▶ _Task directions_
Transcribe the material from its first line onward, ending with the line that contains "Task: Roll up" and adding nothing beyond it.

..........

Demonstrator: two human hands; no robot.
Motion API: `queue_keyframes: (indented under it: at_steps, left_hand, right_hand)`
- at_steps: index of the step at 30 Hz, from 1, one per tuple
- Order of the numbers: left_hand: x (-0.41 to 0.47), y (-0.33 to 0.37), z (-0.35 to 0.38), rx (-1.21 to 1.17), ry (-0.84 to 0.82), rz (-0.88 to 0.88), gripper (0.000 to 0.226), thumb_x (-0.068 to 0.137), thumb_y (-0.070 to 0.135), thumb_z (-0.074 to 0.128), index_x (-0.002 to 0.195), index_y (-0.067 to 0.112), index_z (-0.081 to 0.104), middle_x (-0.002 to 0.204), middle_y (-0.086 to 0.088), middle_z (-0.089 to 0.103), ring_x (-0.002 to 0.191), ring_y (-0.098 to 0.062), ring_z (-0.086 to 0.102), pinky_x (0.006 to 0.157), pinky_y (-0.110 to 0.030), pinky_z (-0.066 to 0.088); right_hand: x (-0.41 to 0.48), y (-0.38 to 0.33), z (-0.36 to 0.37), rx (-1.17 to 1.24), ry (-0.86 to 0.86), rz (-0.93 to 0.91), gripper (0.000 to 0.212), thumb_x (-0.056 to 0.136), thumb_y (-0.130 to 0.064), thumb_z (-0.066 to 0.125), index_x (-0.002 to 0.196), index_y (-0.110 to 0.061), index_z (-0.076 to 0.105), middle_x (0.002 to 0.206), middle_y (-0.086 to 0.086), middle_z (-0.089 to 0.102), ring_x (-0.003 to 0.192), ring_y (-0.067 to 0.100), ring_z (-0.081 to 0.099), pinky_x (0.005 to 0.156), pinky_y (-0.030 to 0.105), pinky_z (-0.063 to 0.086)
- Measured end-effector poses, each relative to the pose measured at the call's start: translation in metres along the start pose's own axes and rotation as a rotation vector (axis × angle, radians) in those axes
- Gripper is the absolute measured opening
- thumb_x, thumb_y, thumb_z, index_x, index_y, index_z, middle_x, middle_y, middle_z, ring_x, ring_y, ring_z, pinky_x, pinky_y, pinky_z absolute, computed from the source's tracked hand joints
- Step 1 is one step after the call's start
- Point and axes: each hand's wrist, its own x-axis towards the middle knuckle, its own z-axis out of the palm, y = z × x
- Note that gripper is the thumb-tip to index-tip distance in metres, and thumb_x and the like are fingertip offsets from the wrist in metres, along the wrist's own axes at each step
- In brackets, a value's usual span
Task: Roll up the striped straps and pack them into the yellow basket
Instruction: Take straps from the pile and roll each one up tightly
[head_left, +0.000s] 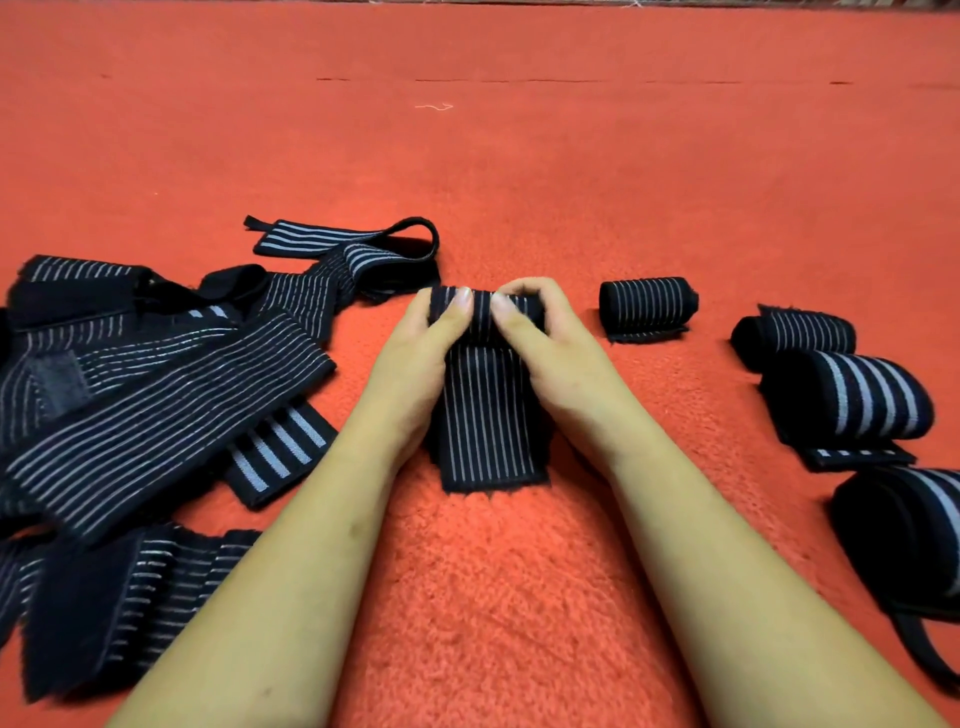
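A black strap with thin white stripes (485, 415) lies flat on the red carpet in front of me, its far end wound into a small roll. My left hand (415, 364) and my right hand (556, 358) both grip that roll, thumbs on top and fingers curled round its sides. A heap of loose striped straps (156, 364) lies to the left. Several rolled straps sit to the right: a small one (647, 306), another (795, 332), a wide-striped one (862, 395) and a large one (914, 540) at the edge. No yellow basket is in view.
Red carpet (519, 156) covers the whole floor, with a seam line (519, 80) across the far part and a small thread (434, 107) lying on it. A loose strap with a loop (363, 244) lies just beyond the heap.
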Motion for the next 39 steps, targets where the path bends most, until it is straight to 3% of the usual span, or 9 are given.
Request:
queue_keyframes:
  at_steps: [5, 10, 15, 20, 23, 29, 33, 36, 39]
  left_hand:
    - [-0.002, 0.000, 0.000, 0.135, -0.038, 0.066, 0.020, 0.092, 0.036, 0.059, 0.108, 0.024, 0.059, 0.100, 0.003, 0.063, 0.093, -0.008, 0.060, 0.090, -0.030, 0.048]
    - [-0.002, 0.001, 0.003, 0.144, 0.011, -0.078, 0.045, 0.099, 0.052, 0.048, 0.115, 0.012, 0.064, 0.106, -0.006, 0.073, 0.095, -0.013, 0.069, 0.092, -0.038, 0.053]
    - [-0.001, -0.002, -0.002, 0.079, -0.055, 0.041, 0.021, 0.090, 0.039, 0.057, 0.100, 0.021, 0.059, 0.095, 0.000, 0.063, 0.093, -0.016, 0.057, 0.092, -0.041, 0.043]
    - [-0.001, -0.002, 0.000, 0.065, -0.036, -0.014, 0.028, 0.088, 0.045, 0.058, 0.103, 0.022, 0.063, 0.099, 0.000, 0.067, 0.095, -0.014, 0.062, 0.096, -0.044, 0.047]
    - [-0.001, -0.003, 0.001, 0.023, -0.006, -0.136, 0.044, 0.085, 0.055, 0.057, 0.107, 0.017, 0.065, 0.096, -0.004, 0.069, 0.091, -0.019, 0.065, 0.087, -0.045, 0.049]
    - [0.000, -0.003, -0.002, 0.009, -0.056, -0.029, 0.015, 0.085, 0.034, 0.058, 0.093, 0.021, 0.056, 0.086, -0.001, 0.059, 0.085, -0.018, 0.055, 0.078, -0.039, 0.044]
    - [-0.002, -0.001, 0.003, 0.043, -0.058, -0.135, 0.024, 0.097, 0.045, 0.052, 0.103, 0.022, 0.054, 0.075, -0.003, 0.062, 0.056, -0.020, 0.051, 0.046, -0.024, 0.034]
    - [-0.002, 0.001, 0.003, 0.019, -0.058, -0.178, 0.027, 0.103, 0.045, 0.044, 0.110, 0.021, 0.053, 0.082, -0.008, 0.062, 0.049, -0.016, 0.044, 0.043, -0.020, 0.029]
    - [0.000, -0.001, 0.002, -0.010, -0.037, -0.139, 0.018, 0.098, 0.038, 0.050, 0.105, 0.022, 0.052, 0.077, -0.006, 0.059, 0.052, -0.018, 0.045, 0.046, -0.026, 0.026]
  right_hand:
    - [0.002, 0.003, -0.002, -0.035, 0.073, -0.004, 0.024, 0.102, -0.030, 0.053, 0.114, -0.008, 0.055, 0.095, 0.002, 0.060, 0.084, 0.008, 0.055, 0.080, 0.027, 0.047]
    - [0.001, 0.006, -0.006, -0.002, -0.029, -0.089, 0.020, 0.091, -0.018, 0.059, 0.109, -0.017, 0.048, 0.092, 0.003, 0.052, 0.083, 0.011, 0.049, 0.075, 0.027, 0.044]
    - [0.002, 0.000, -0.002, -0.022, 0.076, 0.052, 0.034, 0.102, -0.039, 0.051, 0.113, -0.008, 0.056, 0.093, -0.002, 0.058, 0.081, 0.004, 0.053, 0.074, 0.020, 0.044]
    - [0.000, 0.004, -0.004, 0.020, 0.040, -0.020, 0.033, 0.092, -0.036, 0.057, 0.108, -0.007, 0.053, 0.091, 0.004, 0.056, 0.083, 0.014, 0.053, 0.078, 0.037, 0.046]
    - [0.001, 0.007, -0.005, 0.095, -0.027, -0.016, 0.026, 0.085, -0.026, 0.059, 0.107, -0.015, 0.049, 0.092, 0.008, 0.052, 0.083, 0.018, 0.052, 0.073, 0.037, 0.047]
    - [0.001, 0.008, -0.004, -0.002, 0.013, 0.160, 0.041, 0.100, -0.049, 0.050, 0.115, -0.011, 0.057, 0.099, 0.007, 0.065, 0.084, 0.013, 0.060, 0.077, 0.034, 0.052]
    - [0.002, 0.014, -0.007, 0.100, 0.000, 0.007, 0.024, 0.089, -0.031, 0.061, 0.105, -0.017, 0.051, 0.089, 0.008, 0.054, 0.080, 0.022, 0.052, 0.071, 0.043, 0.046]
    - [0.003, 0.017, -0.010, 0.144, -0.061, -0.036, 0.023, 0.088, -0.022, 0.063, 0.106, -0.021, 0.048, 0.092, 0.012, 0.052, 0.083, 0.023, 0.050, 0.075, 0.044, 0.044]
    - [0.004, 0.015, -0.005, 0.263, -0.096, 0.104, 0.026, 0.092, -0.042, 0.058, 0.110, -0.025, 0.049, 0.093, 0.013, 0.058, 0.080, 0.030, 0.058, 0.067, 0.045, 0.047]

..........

▶ _Expected answer_
Demonstrator: two human hands; no robot.
Motion API: `queue_keyframes: (indented under it: at_steps, left_hand, right_hand)`
- at_steps: index of the step at 30 Hz, from 1, one per tuple
- Order of the numbers: left_hand: x (-0.41 to 0.47), y (-0.33 to 0.37), z (-0.35 to 0.38), rx (-1.21 to 1.17), ry (-0.84 to 0.82), rz (-0.88 to 0.88), gripper (0.000 to 0.226), thumb_x (-0.068 to 0.137), thumb_y (-0.070 to 0.135), thumb_z (-0.074 to 0.128), index_x (-0.002 to 0.195), index_y (-0.067 to 0.112), index_z (-0.081 to 0.104), middle_x (-0.002 to 0.204), middle_y (-0.086 to 0.088), middle_z (-0.089 to 0.103), ring_x (-0.002 to 0.191), ring_y (-0.098 to 0.062), ring_z (-0.086 to 0.102), pinky_x (0.006 to 0.157), pinky_y (-0.110 to 0.030), pinky_z (-0.066 to 0.088); right_hand: x (-0.41 to 0.48), y (-0.38 to 0.33), z (-0.36 to 0.37), rx (-1.17 to 1.24), ry (-0.86 to 0.86), rz (-0.93 to 0.91), gripper (0.000 to 0.212), thumb_x (-0.056 to 0.136), thumb_y (-0.130 to 0.064), thumb_z (-0.066 to 0.125), index_x (-0.002 to 0.196), index_y (-0.110 to 0.061), index_z (-0.076 to 0.105), middle_x (0.002 to 0.206), middle_y (-0.086 to 0.086), middle_z (-0.089 to 0.102), ring_x (-0.003 to 0.192), ring_y (-0.067 to 0.100), ring_z (-0.081 to 0.099), pinky_x (0.005 to 0.156), pinky_y (-0.030 to 0.105), pinky_z (-0.063 to 0.086)
- Measured end-effector poses, each relative to the pose measured at the call's start: translation in metres along the start pose's own axes and rotation as a rotation vector (axis × angle, radians) in those axes
- Gripper is the absolute measured opening
- thumb_x, thumb_y, thumb_z, index_x, index_y, index_z, middle_x, middle_y, middle_z, ring_x, ring_y, ring_z, pinky_x, pinky_y, pinky_z absolute, computed from the source's tracked hand joints
- Step 1 is one step after the call's start
- Point and axes: each hand's wrist, its own x-axis towards the middle knuckle, its own z-axis out of the palm, y = z × x
- Note that gripper is the thumb-tip to index-tip distance in metres, and thumb_x and the like are fingertip offsets from the wrist in metres, along the wrist's own axes at each step
- In brackets, a value's usual span
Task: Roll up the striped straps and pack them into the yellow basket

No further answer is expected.